*** Opening DATA TO EXAMINE ***

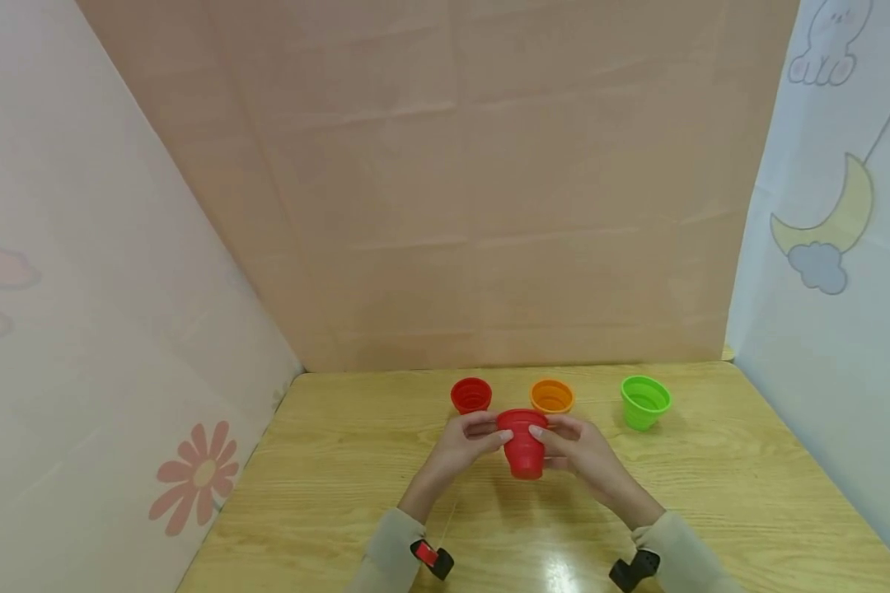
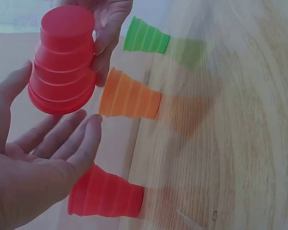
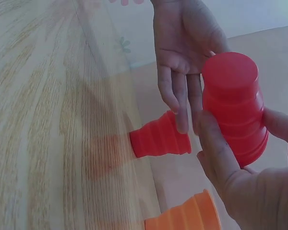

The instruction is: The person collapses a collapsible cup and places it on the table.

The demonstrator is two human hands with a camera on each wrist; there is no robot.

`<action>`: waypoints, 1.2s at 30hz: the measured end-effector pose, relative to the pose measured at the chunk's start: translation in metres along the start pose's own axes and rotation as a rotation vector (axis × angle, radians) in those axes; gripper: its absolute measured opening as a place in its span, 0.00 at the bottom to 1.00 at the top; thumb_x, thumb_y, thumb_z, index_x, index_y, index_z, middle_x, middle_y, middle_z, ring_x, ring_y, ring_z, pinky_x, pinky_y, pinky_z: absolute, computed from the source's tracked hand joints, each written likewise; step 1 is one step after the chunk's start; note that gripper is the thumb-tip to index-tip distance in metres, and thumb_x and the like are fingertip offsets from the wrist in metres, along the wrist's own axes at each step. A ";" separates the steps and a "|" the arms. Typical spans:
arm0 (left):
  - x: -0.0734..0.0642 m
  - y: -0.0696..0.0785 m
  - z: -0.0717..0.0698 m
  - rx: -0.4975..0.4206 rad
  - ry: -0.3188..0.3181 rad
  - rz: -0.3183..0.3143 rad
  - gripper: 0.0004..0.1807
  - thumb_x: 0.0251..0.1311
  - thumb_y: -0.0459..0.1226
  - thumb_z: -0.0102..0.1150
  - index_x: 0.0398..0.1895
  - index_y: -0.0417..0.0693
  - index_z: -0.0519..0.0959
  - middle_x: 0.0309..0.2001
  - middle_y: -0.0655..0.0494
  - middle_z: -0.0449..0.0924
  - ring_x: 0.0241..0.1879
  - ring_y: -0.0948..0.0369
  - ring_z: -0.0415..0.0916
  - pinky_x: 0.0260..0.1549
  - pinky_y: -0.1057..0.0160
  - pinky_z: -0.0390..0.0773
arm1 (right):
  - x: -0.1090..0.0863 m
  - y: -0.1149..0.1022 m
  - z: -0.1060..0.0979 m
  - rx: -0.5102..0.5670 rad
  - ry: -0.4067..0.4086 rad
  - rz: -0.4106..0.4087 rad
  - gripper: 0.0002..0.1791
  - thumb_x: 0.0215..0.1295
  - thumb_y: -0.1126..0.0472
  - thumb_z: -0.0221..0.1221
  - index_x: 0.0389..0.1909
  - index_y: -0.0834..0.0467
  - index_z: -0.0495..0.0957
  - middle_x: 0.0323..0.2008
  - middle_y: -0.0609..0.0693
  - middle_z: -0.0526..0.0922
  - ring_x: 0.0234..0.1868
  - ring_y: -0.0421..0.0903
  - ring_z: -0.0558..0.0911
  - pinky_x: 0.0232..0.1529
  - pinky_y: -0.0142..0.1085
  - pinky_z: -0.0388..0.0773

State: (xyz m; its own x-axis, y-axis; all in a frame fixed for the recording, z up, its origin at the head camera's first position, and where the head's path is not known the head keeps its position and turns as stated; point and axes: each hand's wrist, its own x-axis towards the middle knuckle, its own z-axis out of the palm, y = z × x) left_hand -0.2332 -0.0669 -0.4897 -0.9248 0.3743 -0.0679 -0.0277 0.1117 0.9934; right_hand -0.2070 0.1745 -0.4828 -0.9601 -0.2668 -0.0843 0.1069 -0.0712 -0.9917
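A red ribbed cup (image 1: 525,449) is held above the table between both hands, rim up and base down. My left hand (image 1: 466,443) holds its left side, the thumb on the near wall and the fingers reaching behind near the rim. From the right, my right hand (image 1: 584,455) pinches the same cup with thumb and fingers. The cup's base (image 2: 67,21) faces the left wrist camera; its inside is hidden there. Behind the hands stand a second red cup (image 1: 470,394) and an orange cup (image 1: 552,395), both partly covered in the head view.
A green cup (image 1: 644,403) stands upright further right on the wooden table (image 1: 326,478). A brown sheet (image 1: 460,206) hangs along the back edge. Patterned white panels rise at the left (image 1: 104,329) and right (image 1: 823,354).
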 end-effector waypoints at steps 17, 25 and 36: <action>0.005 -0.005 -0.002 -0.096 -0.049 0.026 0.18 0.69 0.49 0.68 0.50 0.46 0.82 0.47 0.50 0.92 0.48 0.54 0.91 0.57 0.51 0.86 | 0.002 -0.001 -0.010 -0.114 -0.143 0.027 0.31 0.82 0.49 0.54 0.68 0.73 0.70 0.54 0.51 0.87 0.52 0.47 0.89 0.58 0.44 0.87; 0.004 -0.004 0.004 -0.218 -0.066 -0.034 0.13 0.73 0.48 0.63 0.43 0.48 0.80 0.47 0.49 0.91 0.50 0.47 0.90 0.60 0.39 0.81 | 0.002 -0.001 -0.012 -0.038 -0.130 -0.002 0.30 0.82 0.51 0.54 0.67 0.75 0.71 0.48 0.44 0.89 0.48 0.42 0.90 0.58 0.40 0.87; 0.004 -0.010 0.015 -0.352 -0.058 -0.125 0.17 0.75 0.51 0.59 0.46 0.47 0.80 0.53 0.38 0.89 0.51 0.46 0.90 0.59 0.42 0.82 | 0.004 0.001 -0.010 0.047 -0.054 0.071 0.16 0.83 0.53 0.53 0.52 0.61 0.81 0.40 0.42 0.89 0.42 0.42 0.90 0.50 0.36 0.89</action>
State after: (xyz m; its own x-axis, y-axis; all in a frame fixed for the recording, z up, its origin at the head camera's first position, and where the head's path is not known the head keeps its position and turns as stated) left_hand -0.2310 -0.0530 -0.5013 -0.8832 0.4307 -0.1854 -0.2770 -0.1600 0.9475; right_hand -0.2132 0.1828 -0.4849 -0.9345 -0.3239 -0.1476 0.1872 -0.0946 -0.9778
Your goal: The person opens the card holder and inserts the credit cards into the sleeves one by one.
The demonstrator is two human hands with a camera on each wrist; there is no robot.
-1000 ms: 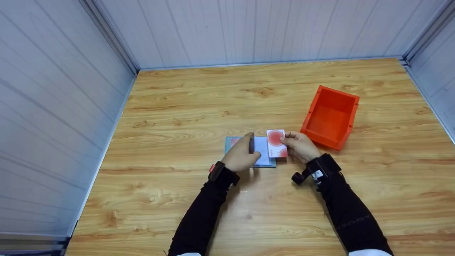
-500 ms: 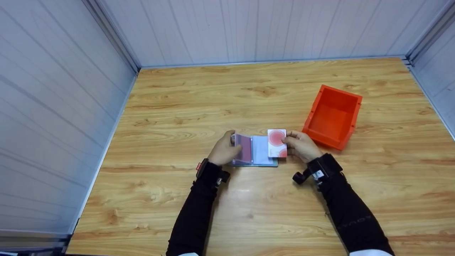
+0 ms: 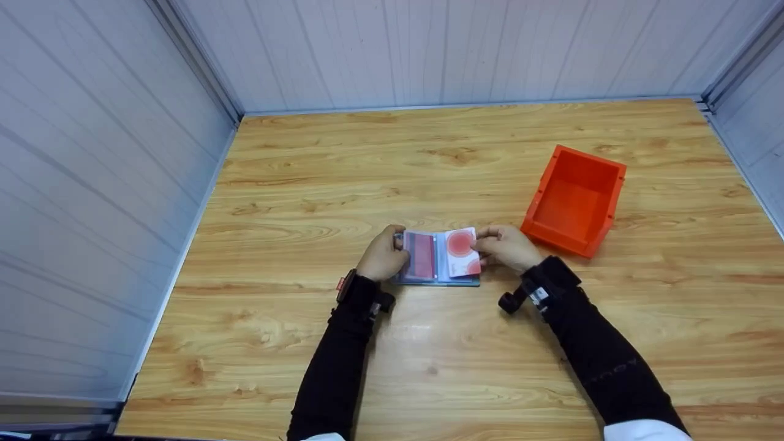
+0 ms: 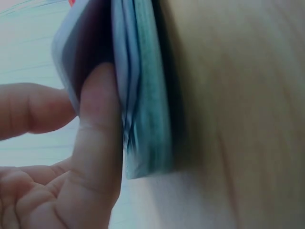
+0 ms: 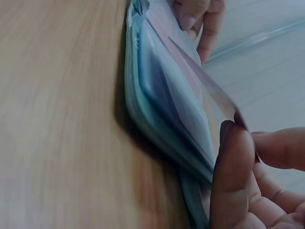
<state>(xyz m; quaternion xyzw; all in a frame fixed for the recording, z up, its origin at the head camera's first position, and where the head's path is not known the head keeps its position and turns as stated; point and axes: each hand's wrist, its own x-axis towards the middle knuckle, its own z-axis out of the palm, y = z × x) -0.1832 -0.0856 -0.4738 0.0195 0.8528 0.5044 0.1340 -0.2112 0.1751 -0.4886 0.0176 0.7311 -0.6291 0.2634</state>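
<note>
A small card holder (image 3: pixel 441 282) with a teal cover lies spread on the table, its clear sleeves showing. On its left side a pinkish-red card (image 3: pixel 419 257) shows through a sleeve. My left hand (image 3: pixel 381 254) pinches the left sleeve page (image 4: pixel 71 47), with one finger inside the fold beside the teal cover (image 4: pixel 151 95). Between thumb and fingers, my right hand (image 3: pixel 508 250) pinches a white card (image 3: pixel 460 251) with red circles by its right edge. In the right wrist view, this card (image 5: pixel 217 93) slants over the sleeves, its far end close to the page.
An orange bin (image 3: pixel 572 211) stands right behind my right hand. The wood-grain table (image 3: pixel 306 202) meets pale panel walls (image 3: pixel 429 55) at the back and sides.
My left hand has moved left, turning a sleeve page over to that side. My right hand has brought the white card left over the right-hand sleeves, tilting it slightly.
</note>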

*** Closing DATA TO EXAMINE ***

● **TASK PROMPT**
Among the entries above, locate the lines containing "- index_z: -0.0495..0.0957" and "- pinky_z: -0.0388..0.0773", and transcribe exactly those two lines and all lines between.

● **EXERCISE RESULT**
  - index_z: -0.0495..0.0957
  - middle_x: 0.0323..0.2008
  - middle_y: -0.0609..0.0693
  - middle_z: -0.0526..0.0922
  - ring_x: 0.0234..0.1868
  - ring_y: -0.0421..0.0903
  - ring_z: -0.0558..0.0911
  - pinky_x: 0.0232..0.1529
  - pinky_y: -0.0142..0.1085
  - pinky_z: -0.0388..0.0773

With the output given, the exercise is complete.